A 77-kilometer road project in Chegutu, Mashonaland West province, cost Zimbabwe Platinum Mines just US$19 million, so Prime Minister Tsvangirai wants to know why a 20-kilometer link should cost four times that amount

Zimbabwe's unity government is tackling waste and fraud ranging from a high-priced airport highway to "ghost workers" on state payrolls.

Political sources said Prime Minister Morgan Tsvangirai has ordered a Cabinet probe into Local Government Minister Ignatious Chombo's handling of a project to improve the highway from Harare to its international airport, which the ministry has priced at US$80 million for the 20-kilometer link.

Engineering sources said a 77-kilometer road project in Chegutu, Mashonaland West province, undertaken by Zimbabwe Platinum Mines or Zimplats cost just US$19 million. So Mr. Tsvangirai wants to know why the Joshua Nkomo Expressway is going to cost so much more.

The Harare City Council, dominated by Mr. Tsvangirai's Movement for Democratic Change, has tried to stop the project but met resistance from Chombo, sources said.

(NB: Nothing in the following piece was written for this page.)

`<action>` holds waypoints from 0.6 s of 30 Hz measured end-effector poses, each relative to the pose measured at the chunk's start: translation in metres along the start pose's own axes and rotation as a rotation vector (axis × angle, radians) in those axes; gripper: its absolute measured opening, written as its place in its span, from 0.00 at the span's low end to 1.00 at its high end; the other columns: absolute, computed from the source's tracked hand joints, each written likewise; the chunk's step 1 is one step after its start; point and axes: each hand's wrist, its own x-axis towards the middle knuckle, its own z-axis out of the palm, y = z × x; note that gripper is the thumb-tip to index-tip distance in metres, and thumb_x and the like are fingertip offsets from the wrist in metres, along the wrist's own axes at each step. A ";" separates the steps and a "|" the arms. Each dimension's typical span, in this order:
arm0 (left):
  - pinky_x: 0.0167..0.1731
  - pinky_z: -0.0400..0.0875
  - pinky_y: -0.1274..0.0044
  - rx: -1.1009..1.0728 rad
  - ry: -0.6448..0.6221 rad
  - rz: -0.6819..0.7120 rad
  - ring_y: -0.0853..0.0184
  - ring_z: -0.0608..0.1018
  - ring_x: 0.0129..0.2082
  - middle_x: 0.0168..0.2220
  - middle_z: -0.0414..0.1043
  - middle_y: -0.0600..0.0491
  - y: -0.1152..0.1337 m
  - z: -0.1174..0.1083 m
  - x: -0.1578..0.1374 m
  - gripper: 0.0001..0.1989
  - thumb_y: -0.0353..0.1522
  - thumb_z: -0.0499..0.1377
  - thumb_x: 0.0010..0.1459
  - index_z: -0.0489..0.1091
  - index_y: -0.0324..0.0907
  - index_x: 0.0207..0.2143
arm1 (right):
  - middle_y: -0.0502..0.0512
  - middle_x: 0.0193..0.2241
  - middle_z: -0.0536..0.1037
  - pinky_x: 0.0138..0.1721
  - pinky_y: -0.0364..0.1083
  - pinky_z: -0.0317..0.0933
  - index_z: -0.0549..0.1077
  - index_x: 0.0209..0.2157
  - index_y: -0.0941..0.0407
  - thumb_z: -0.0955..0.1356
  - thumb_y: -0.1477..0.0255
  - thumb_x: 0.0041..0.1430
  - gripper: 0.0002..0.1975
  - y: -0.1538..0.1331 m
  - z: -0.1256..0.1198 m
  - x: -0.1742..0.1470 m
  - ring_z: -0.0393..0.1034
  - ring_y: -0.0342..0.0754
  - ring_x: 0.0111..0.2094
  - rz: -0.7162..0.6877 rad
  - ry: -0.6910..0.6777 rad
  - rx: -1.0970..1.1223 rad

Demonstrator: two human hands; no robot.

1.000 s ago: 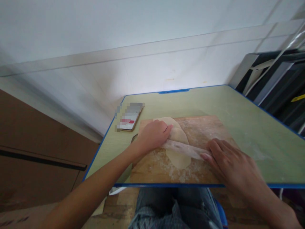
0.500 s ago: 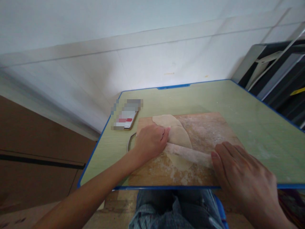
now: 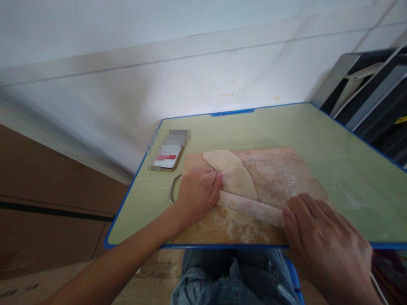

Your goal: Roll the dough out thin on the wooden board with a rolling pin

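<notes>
A flour-dusted rolling pin [image 3: 249, 206] lies slantwise across a flat sheet of dough [image 3: 238, 178]. My left hand [image 3: 199, 189] is closed round the pin's left end, beside the dough's left edge. Round the right end wraps my right hand [image 3: 324, 237], near the board's front right corner. Most of the dough spreads beyond the pin, and a smaller part shows on the near side. Under it all is a wooden cutting board [image 3: 280, 167], dusted with flour, with a metal handle [image 3: 171, 189] at its left side.
The board rests on a pale green table [image 3: 321, 131] with a blue rim. A phone [image 3: 168, 154], partly blurred out, lies at the back left. Behind the table rises a white wall [image 3: 197, 80]. Dark and grey flat items [image 3: 365, 89] lean at the right.
The rolling pin and both hands have shifted slightly toward me over the dough. Less dough shows on the near side of the pin. The view has tilted a little.
</notes>
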 end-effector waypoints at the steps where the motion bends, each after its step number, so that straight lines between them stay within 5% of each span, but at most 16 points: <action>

Chombo could not be reached for comment and Council spokesman Leslie Gwindi, a Chombo ally, refused to comment.

Spokesman Nelson Chamisa of the Tsvangirai MDC formation told VOA Studio 7 reporter Blessing Zulu that Mr. Tsvangirai read city councilors the riot act.

Elsewhere, sources said a state audit to weed out "ghost workers" on state payrolls has identified 5,000 such employees in Masvingo province. Sources in the Public Services Ministry said 1,000 were registered as teachers, some at non-existent schools, while others had left state employment or died.

Public Services Minister Eliphas Mukonoweshuro told Studio 7 reporter Jonga Kandemiiri that his ministry will not release results from individual provinces, but will wait until the entire exercise has been completed.

But Progressive Teachers Union of Zimbabwe General Secretary Raymond Majongwe said the audit has confirmed earlier union allegations.

In another matter, the PTUZ said two union members at Mount Selinda Mission in Chipinge, Manicaland province, were sentenced Wednesday to 12 months in prison after being convicted of beating up war veterans in 2008.

The union said its lawyers will file an appeal.